In biblical terms, salt represents potency in a good way (cf. Lev.2:13; Num.18:19; Matt.5:13). This is a way of saying that believers need to be careful about everything they say (cf. Col.3:8; Jas.1:26; 3:5-9), and that, ideally, everything we say should reflect God's truth in a spirit of faith, love, and mutual encouragement (a high standard indeed).

Question #20:  

What prophecies does Paul mean in 1 Timothy 1:18?
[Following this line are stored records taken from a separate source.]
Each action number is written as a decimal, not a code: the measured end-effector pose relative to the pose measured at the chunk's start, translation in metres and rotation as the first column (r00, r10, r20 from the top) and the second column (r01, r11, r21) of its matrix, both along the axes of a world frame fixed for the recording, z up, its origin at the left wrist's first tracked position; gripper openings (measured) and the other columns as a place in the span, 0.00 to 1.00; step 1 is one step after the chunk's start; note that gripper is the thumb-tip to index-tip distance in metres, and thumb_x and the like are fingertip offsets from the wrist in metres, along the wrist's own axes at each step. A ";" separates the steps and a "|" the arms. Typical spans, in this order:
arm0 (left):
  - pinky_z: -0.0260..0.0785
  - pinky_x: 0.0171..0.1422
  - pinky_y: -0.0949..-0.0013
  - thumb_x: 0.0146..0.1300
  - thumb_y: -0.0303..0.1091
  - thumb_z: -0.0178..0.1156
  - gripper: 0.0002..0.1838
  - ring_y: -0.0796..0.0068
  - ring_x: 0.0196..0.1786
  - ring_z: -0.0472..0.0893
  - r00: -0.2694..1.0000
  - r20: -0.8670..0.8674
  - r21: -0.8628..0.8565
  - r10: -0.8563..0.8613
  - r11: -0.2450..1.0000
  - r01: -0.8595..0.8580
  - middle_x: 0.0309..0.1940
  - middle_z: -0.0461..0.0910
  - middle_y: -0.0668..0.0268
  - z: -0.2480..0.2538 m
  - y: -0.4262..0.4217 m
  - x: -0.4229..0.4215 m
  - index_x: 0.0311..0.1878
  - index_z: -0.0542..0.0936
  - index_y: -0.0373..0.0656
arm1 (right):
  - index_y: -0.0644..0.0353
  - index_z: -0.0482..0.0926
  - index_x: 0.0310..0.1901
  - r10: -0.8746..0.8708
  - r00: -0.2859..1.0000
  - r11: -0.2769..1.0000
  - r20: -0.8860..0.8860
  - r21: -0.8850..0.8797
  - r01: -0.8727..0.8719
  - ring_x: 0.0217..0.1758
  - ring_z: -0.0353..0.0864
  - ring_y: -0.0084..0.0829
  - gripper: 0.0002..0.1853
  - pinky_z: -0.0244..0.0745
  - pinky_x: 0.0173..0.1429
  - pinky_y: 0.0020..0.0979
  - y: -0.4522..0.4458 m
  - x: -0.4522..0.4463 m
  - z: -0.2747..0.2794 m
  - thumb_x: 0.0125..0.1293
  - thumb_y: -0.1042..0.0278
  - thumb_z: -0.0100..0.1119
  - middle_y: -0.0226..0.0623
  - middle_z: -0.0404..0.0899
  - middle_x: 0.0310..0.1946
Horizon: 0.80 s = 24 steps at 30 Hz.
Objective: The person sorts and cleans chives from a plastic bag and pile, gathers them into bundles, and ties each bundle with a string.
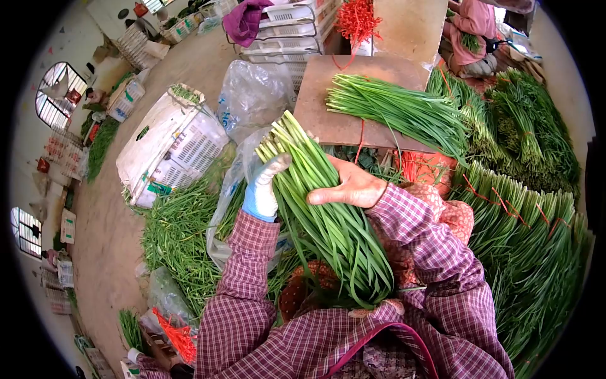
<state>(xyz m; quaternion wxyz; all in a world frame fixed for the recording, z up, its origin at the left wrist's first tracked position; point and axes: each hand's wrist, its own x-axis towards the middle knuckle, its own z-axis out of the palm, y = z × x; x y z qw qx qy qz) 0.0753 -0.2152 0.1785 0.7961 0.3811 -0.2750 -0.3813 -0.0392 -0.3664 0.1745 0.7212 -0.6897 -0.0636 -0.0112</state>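
The left hand, in a white and blue glove, comes up from below and holds the left side of the green bunch. The bare right hand reaches in from the right and holds the bunch too, its thumb lying flat over the stalks. The bunch is up in front of the person's body, just below the brown board. It is long and leans: the pale ends point up and left, the leafy tips down and right, near the lap. Another bunch lies on the board. Most fingers of both hands are hidden by the stalks.
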 end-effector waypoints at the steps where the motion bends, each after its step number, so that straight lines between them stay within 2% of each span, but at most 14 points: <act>1: 0.67 0.67 0.58 0.61 0.39 0.59 0.32 0.59 0.61 0.74 0.997 -0.081 0.025 0.013 1.000 -0.011 0.60 0.72 0.50 -0.010 0.005 0.004 0.66 0.65 0.35 | 0.66 0.62 0.65 0.000 0.999 1.000 -0.041 -0.009 -0.001 0.62 0.71 0.35 0.48 0.62 0.69 0.35 -0.003 -0.003 0.012 0.50 0.48 0.76 0.44 0.73 0.57; 2: 0.68 0.66 0.59 0.61 0.37 0.57 0.30 0.60 0.59 0.76 0.986 -0.162 0.048 0.031 0.999 -0.024 0.58 0.73 0.50 -0.021 0.010 0.007 0.65 0.66 0.34 | 0.69 0.63 0.64 -0.035 0.997 0.999 -0.072 -0.027 0.033 0.61 0.72 0.34 0.45 0.65 0.67 0.34 -0.006 -0.011 0.028 0.52 0.49 0.74 0.45 0.74 0.56; 4: 0.73 0.59 0.65 0.61 0.31 0.57 0.20 0.69 0.52 0.80 0.979 -0.137 0.105 0.153 0.985 -0.139 0.51 0.79 0.59 0.001 0.011 -0.008 0.56 0.76 0.35 | 0.72 0.63 0.63 -0.076 0.996 0.995 -0.044 0.068 0.079 0.60 0.72 0.32 0.43 0.67 0.66 0.33 -0.013 -0.007 0.036 0.55 0.51 0.72 0.48 0.74 0.55; 6: 0.74 0.57 0.66 0.60 0.30 0.57 0.20 0.70 0.50 0.80 0.979 -0.127 0.120 0.161 0.982 -0.146 0.51 0.79 0.60 0.009 0.009 -0.012 0.57 0.75 0.36 | 0.77 0.60 0.62 -0.214 0.977 0.977 -0.002 0.025 0.214 0.57 0.75 0.33 0.45 0.70 0.63 0.33 -0.011 -0.009 0.053 0.57 0.48 0.69 0.52 0.75 0.53; 8: 0.74 0.56 0.67 0.60 0.29 0.57 0.21 0.71 0.50 0.80 0.990 -0.030 0.061 0.136 0.989 -0.134 0.51 0.79 0.61 0.028 0.005 -0.024 0.57 0.75 0.38 | 0.79 0.58 0.62 -0.363 0.927 0.929 0.090 -0.040 0.368 0.57 0.76 0.38 0.49 0.69 0.63 0.35 -0.008 0.002 0.026 0.56 0.43 0.69 0.57 0.75 0.52; 12: 0.74 0.55 0.67 0.60 0.30 0.56 0.20 0.72 0.49 0.80 0.980 -0.073 0.056 0.184 0.982 -0.180 0.49 0.79 0.62 0.029 0.003 -0.032 0.56 0.75 0.38 | 0.79 0.58 0.61 -0.369 0.921 0.903 0.124 -0.188 0.387 0.59 0.76 0.46 0.51 0.68 0.64 0.38 -0.004 -0.010 0.047 0.54 0.39 0.68 0.62 0.74 0.52; 14: 0.73 0.55 0.67 0.60 0.30 0.56 0.19 0.71 0.48 0.80 0.972 -0.047 0.090 0.231 0.970 -0.226 0.48 0.80 0.62 0.014 0.009 -0.024 0.55 0.76 0.37 | 0.77 0.60 0.61 -0.390 0.877 0.855 0.281 -0.242 0.458 0.57 0.76 0.49 0.50 0.69 0.63 0.40 0.003 -0.017 0.060 0.53 0.38 0.68 0.62 0.75 0.52; 15: 0.73 0.56 0.67 0.60 0.30 0.56 0.18 0.71 0.48 0.80 0.962 -0.017 0.123 0.274 0.955 -0.269 0.48 0.80 0.61 0.008 0.012 -0.021 0.53 0.76 0.37 | 0.75 0.65 0.60 -0.404 0.825 0.736 0.395 -0.395 0.550 0.53 0.79 0.50 0.46 0.72 0.57 0.42 0.006 -0.016 0.063 0.52 0.41 0.68 0.60 0.77 0.49; 16: 0.73 0.56 0.67 0.60 0.30 0.56 0.18 0.71 0.48 0.80 0.962 -0.018 0.123 0.272 0.956 -0.268 0.48 0.80 0.61 0.005 0.014 -0.019 0.53 0.76 0.37 | 0.75 0.65 0.60 -0.405 0.825 0.735 0.394 -0.396 0.551 0.53 0.79 0.50 0.46 0.72 0.57 0.42 0.008 -0.017 0.068 0.52 0.41 0.68 0.60 0.77 0.49; 18: 0.73 0.57 0.66 0.61 0.30 0.55 0.16 0.71 0.48 0.80 0.976 -0.006 0.103 0.216 0.971 -0.214 0.47 0.80 0.61 0.003 0.014 -0.017 0.51 0.77 0.36 | 0.73 0.69 0.56 -0.386 0.852 0.494 0.354 -0.701 0.514 0.46 0.80 0.51 0.39 0.73 0.49 0.45 0.009 -0.017 0.077 0.54 0.46 0.67 0.60 0.78 0.43; 19: 0.72 0.57 0.66 0.60 0.30 0.56 0.17 0.71 0.48 0.80 0.966 -0.068 0.145 0.251 0.960 -0.239 0.47 0.80 0.61 0.005 0.013 -0.017 0.52 0.77 0.37 | 0.73 0.73 0.47 -0.386 0.774 0.487 0.503 -0.602 0.633 0.40 0.80 0.52 0.30 0.72 0.42 0.46 0.005 -0.011 0.063 0.57 0.50 0.65 0.60 0.78 0.37; 20: 0.72 0.57 0.66 0.60 0.30 0.56 0.17 0.71 0.48 0.80 0.965 -0.067 0.141 0.253 0.960 -0.242 0.47 0.80 0.61 0.008 0.012 -0.018 0.52 0.77 0.37 | 0.73 0.73 0.47 -0.381 0.774 0.486 0.506 -0.602 0.633 0.40 0.80 0.52 0.30 0.72 0.42 0.46 0.001 -0.010 0.062 0.57 0.50 0.65 0.60 0.78 0.37; 22: 0.73 0.56 0.66 0.58 0.30 0.58 0.19 0.70 0.48 0.80 0.965 -0.159 0.109 0.208 0.975 -0.193 0.47 0.80 0.62 0.014 0.010 -0.023 0.54 0.76 0.37 | 0.74 0.74 0.42 -0.409 0.849 0.718 0.334 -0.456 0.525 0.36 0.80 0.54 0.26 0.72 0.39 0.45 -0.002 -0.008 0.065 0.59 0.53 0.63 0.59 0.79 0.33; 24: 0.74 0.56 0.66 0.57 0.30 0.59 0.20 0.70 0.49 0.80 0.967 -0.165 0.087 0.192 0.980 -0.180 0.48 0.80 0.62 0.015 0.008 -0.024 0.54 0.76 0.37 | 0.75 0.74 0.41 -0.412 0.871 0.730 0.267 -0.475 0.491 0.35 0.81 0.52 0.25 0.72 0.39 0.43 -0.004 -0.009 0.067 0.60 0.54 0.63 0.57 0.79 0.30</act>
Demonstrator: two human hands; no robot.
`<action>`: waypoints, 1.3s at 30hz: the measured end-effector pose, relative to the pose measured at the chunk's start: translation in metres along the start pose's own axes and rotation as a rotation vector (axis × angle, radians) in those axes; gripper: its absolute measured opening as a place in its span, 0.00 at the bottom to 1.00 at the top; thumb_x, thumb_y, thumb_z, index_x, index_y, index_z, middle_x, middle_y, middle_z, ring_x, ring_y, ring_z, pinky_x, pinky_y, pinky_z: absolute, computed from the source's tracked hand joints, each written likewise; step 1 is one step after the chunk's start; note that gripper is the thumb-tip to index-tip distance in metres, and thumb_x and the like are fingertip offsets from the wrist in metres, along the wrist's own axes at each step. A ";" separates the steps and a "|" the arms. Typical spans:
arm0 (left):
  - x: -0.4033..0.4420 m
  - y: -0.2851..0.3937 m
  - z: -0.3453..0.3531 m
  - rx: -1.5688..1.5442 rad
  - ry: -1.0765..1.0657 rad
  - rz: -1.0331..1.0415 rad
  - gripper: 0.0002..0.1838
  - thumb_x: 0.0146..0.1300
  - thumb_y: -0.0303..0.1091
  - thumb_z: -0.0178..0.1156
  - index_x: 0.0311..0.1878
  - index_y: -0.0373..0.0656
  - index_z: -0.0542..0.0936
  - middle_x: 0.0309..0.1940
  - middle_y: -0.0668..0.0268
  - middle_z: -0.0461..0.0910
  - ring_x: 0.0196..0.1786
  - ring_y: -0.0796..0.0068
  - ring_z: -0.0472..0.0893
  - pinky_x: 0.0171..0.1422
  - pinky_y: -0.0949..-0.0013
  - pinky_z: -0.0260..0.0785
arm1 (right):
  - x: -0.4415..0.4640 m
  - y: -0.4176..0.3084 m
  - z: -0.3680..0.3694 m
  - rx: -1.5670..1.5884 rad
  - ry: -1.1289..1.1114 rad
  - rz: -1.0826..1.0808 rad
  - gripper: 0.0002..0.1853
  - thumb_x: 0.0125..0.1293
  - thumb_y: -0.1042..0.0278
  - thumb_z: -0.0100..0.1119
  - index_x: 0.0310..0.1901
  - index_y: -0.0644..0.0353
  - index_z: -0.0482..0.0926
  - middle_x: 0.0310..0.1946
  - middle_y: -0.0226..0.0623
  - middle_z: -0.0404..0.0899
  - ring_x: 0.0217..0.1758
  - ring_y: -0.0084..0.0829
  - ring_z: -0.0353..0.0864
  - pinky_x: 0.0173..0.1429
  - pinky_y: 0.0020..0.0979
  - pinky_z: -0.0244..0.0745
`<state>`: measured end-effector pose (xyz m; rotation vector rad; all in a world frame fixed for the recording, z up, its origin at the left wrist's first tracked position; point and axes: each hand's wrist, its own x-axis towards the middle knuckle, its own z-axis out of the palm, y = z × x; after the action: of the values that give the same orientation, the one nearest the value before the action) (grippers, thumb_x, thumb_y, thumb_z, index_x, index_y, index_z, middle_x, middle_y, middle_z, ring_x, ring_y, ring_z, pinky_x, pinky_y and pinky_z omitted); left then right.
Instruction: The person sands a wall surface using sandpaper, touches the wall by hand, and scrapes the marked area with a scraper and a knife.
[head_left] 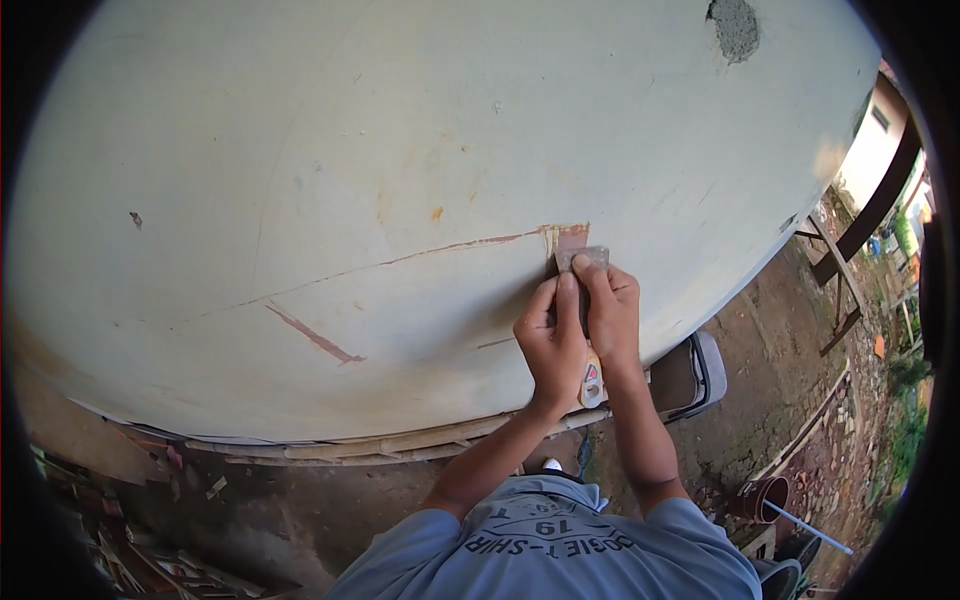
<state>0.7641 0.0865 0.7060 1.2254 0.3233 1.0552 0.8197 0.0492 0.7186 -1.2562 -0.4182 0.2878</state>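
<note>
Both my hands grip a flat, worn, grey-brown scraper [598,256] against the pale wall [430,130]. My left hand [553,340] is closed, its fingers pinching the scraper's left side. My right hand [614,310] is closed on the right side, with the thumb pressed on the flat face. Below the hands a white and orange handle with a hole [591,385] shows; my hands hide how it joins the blade. Just above the scraper's edge lies a bare reddish-brown patch [572,238]. A thin scraped crack [420,255] runs left from it.
A second reddish scraped line [315,332] marks the wall lower left, and a rough grey patch [735,30] is at top right. Bamboo poles [400,447] lie along the wall's base. A grey-rimmed chair [705,372] and a brown bucket [768,498] stand at right.
</note>
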 end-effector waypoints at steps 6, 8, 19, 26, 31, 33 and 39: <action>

I give you this command, Timothy my child, in accordance with the prophecies that were made long ago about you, that you conduct a good campaign, one that is in keeping with them.

Response #20: 

1st Timothy 1:18 reflects an aspect of the apostolic era which is no longer true today, namely, that of miraculous spiritual gifts – for want of a better name (clearly, everything God does for us and through us is miraculous). In the days of the apostles, however, in order to "jump start" the incipient Church, certain gifts were given which were not only miraculous but were also plainly and evidently so. That is to say, the fact that someone can find and teach the truth of the Word is a miracle, but unbelievers may not see it that way because it does not evidently contradict the materialism they live by (since they don't believe the truth anyway). But for a person without training to begin to speak in a language they have never been exposed to before is an evident and undeniable miracle (e.g., Acts 2:7-12 – and even then hardened unbelievers will try to find a material explanation: Acts 2:13). Healing was another such gift, and so was prophesying. Knowing the future or future events is impossible today, but there were, during the brief time of the apostles, "prophets" in both biblical senses of the word (i.e., both of "foretelling and forth-telling"). The forth-telling part made the truth available to congregations where there may not have been complete copies of the scripture and where there probably was not a full-time pastor who had the training and experience to feed the sheep. The foretelling aspect was used by God to close other gaps (as in Agabus' prophecy of the famine: Acts 11:28-30), and also to demonstrate the truth of gospel and encourage those who heard (as in Paul's prophesy of the saving of the crew of the ship taking him to Rome: Acts 27:23-26). To return to the specific passage you ask about, I take it to mean that there were prophets who were given to make prophecies about the course of Timothy's life, indicating the good service he would accomplish for the Lord and for His Church. Paul knew about these (and may have heard or even pronounced them himself), and is encouraging Timothy to remember them and take heart. Timothy had the blessing of having specific promises made about himself in verbal way, but God has made us many promises too which we would all do well to "bind upon our foreheads", and has given us each individually many specific encouragements which we would likewise do well to "treasure up in our hearts".

Question #21:  

I would like you to explain the relationship between Deut 6:13 and Matt 5:33-37 - the first one says ' Fear the LORD your God, serve him only and take your oaths in his name' and the second one 'But I tell you, do not swear an oath at all'.

Response #21: 

On Deut.6:13 vs. Matt.5:33-37, the key point here is that Jesus was talking to these people personally. That is, they were actually looking at God's promise fulfilled in the face of Christ. Our Lord fulfilled the shadows of the Law and in many instances clarified or modified it – or better put He brought out the true force of it for us to see more clearly. In this case, since God is perfect and we are not, making vows is a dangerous business since we will be in danger of not fulfilling them if we do, at least until they have been fulfilled. Vows were a part of the Old Testament regime which for what I hope are obvious reasons no longer obtains. Jacob said,

Then Jacob made a vow, saying, "If God will be with me and will watch over me on this journey I am taking and will give me food to eat and clothes to wear so that I return safely to my father's house, then the LORD will be my God and this stone that I have set up as a pillar will be God's house, and of all that you give me I will give you a tenth."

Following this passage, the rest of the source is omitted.